INSTRUCTIONS FOR THE TASK: Word-for-word reproduction, images excluded: copy every entry below.

INPUT DATA:
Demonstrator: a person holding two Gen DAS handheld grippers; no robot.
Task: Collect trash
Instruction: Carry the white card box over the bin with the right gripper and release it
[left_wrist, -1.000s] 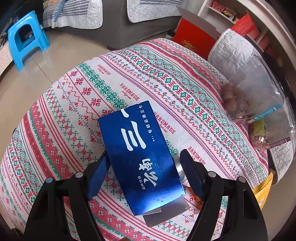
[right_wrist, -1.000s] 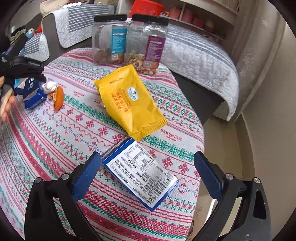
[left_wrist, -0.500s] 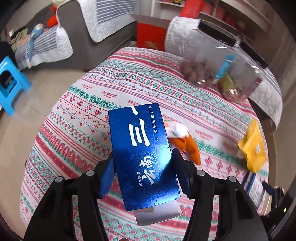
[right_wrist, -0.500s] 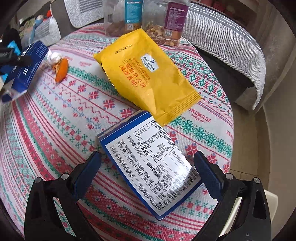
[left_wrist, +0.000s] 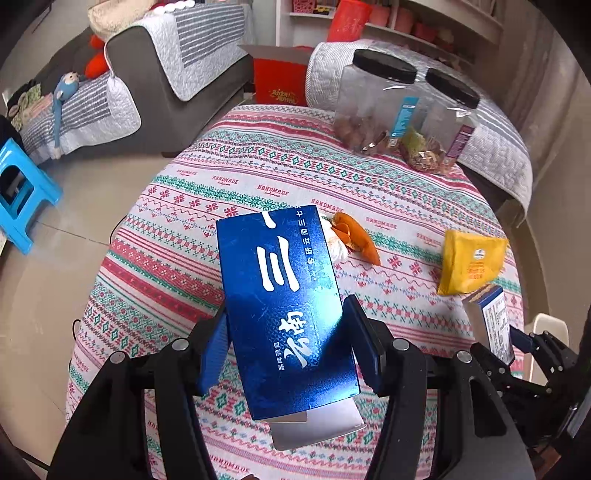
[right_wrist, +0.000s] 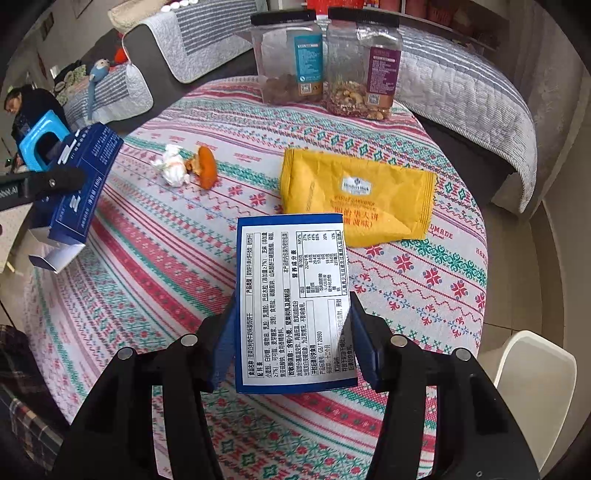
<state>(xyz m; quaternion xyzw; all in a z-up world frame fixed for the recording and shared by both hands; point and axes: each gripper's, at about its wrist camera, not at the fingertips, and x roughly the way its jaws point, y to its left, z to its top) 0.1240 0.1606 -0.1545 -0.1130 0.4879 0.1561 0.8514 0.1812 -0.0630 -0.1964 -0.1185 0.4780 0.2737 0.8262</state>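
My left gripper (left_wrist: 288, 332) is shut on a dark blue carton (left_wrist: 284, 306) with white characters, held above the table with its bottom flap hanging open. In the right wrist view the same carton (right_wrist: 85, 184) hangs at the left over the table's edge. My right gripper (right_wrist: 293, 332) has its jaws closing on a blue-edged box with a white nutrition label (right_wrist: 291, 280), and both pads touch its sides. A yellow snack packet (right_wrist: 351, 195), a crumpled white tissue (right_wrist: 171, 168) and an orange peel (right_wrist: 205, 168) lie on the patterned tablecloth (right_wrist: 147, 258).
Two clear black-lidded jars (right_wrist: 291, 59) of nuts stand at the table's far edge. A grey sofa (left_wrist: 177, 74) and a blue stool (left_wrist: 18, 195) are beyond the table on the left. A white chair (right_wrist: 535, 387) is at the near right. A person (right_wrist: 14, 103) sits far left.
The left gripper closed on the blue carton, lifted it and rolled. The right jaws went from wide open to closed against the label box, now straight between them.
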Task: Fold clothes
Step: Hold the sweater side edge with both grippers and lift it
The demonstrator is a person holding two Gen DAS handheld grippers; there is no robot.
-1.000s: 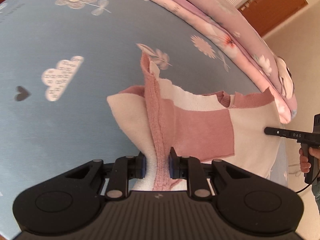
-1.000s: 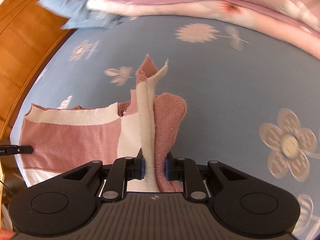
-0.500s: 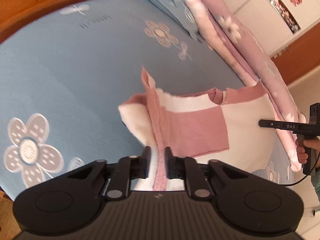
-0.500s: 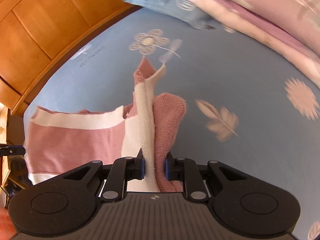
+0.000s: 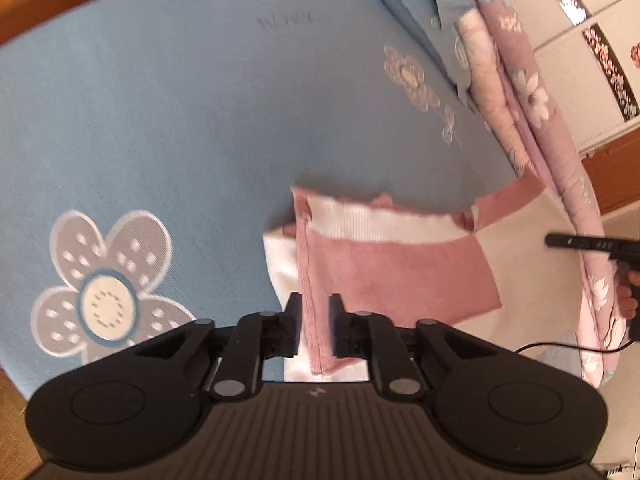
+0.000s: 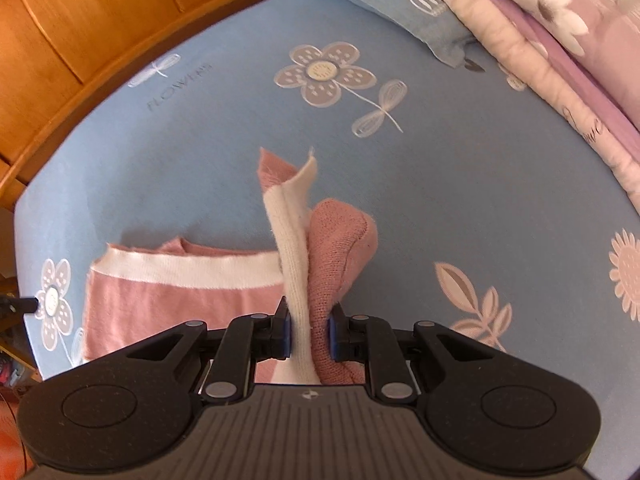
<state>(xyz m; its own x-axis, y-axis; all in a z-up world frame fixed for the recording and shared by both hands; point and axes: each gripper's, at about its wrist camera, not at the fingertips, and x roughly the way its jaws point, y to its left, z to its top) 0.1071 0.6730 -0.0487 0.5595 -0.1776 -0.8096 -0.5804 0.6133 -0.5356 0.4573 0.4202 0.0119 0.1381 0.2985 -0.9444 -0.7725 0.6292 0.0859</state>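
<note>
One blue flowered bedsheet covered the bed, with one folded pink quilt along its far side and one pink-and-white sweater lying spread on the sheet. Of the two tongs, the right gripper was clenched on a bunched sweater edge. The left gripper was opening, a narrow gap showing beside the pink hem between its jaws.
</note>
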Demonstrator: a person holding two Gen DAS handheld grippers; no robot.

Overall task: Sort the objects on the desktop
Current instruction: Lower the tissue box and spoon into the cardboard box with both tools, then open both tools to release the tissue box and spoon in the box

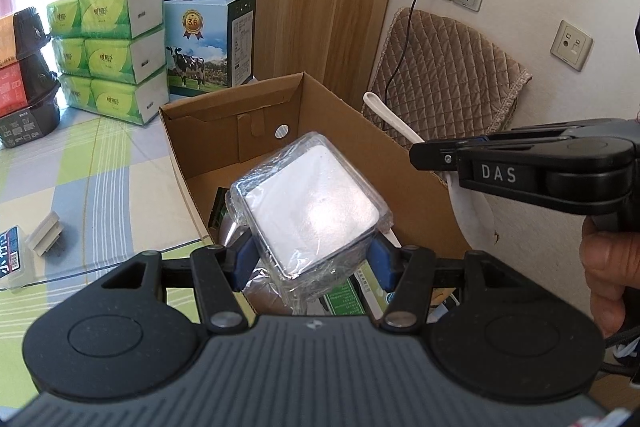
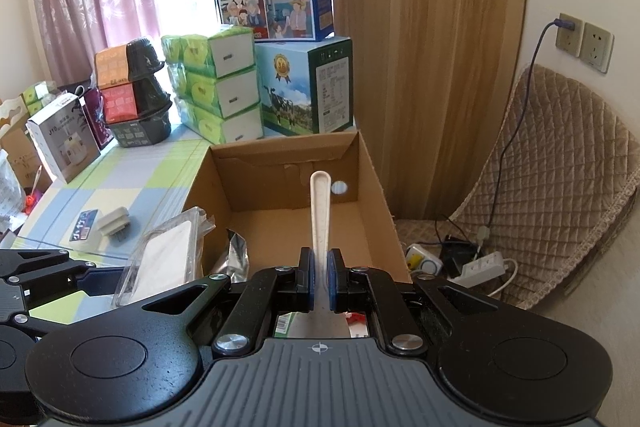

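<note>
Both grippers are loaded over the cardboard box, presumably for dropping off. Left gripper fingers clench the plastic-wrapped white block; right gripper fingers pinch the white spoon, handle pointing to 12 o'clock.

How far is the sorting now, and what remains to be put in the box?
Done: the cardboard box already holds a silver pouch and some printed packets. In hand: the left gripper holds a plastic-wrapped white block above the box, and the right gripper clamps a white spoon. Left: a small grey-white block and a blue packet lie on the checked tablecloth.
</note>
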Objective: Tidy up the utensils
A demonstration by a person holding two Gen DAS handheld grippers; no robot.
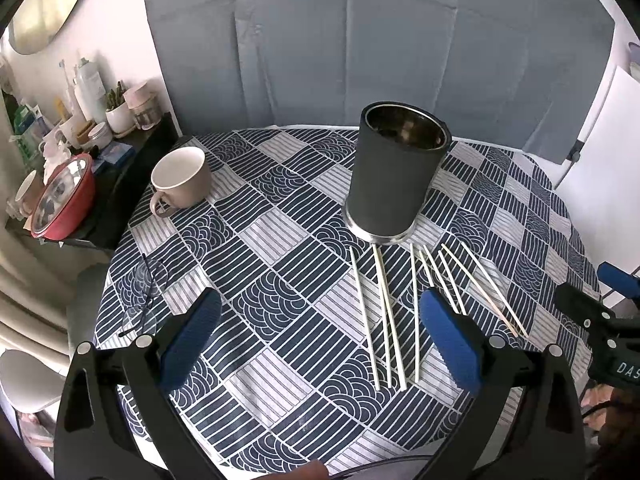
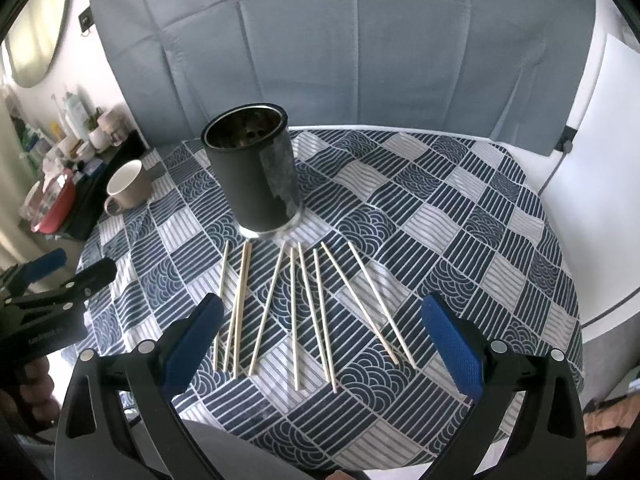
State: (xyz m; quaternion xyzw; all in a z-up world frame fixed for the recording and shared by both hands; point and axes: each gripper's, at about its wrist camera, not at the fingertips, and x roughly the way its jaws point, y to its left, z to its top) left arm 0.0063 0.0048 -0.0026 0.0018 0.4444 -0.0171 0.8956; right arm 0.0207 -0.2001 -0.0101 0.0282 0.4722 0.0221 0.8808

EXERCISE ANSWER:
Demonstrator: a person holding two Gen DAS handheld grippers; no robot.
Task: Collect trash
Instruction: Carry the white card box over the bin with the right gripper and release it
[left_wrist, -1.000s] 
[right_wrist, -1.000s] 
[left_wrist, -0.500s] 
[right_wrist, -0.500s] 
[left_wrist, +0.000s] 
[right_wrist, +0.000s] 
<state>(xyz m; quaternion xyzw; all in a z-up world frame fixed for the recording and shared by both hands; point and axes: each gripper's, at about its wrist camera, not at the fingertips, and x roughly the way its jaws point, y to its left, z to its top) 0.1240 0.1606 -0.1545 -0.1130 0.4879 0.1561 0.8514 0.1812 -0.0630 -0.1964 -0.1185 0.4780 0.2737 0.8262</state>
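My left gripper (left_wrist: 288, 332) is shut on a dark blue carton (left_wrist: 284, 306) with white characters, held above the table with its bottom flap hanging open. In the right wrist view the same carton (right_wrist: 85, 184) hangs at the left over the table's edge. My right gripper (right_wrist: 293, 332) has its jaws closing on a blue-edged box with a white nutrition label (right_wrist: 291, 280), and both pads touch its sides. A yellow snack packet (right_wrist: 351, 195), a crumpled white tissue (right_wrist: 171, 168) and an orange peel (right_wrist: 205, 168) lie on the patterned tablecloth (right_wrist: 147, 258).
Two clear black-lidded jars (right_wrist: 291, 59) of nuts stand at the table's far edge. A grey sofa (left_wrist: 177, 74) and a blue stool (left_wrist: 18, 195) are beyond the table on the left. A white chair (right_wrist: 535, 387) is at the near right. A person (right_wrist: 14, 103) sits far left.
The left gripper closed on the blue carton, lifted it and rolled. The right jaws went from wide open to closed against the label box, now straight between them.
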Task: Fold clothes
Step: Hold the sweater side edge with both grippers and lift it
The demonstrator is a person holding two Gen DAS handheld grippers; there is no robot.
-1.000s: 
-1.000s: 
-0.500s: 
-0.500s: 
+0.000s: 
+0.000s: 
<state>(xyz m; its own x-axis, y-axis; all in a z-up world frame fixed for the recording and shared by both hands; point and axes: each gripper's, at about its wrist camera, not at the fingertips, and x roughly the way its jaws point, y to its left, z to its top) 0.1071 0.6730 -0.0487 0.5595 -0.1776 -0.8096 -0.5804 0.6133 -0.5356 0.4573 0.4202 0.0119 0.1381 0.2985 -0.9444 -0.7725 0.6292 0.0859</state>
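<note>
One blue flowered bedsheet covered the bed, with one folded pink quilt along its far side and one pink-and-white sweater lying spread on the sheet. Of the two tongs, the right gripper was clenched on a bunched sweater edge. The left gripper was opening, a narrow gap showing beside the pink hem between its jaws.
</note>
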Demonstrator: a person holding two Gen DAS handheld grippers; no robot.

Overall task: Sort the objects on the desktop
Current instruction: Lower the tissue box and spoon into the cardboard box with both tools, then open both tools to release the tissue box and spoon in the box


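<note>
Both grippers are loaded over the cardboard box, presumably for dropping off. Left gripper fingers clench the plastic-wrapped white block; right gripper fingers pinch the white spoon, handle pointing to 12 o'clock.

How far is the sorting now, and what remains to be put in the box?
Done: the cardboard box already holds a silver pouch and some printed packets. In hand: the left gripper holds a plastic-wrapped white block above the box, and the right gripper clamps a white spoon. Left: a small grey-white block and a blue packet lie on the checked tablecloth.
</note>
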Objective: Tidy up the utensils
A demonstration by a person holding two Gen DAS handheld grippers; no robot.
State: (xyz m; quaternion xyzw; all in a z-up world frame fixed for the recording and shared by both hands; point and axes: each gripper's, at about its wrist camera, not at the fingertips, and x roughly the way its jaws point, y to its left, z to its top) left arm 0.0063 0.0048 -0.0026 0.0018 0.4444 -0.0171 0.8956; right arm 0.0207 -0.2001 -0.0101 0.0282 0.4722 0.0221 0.8808

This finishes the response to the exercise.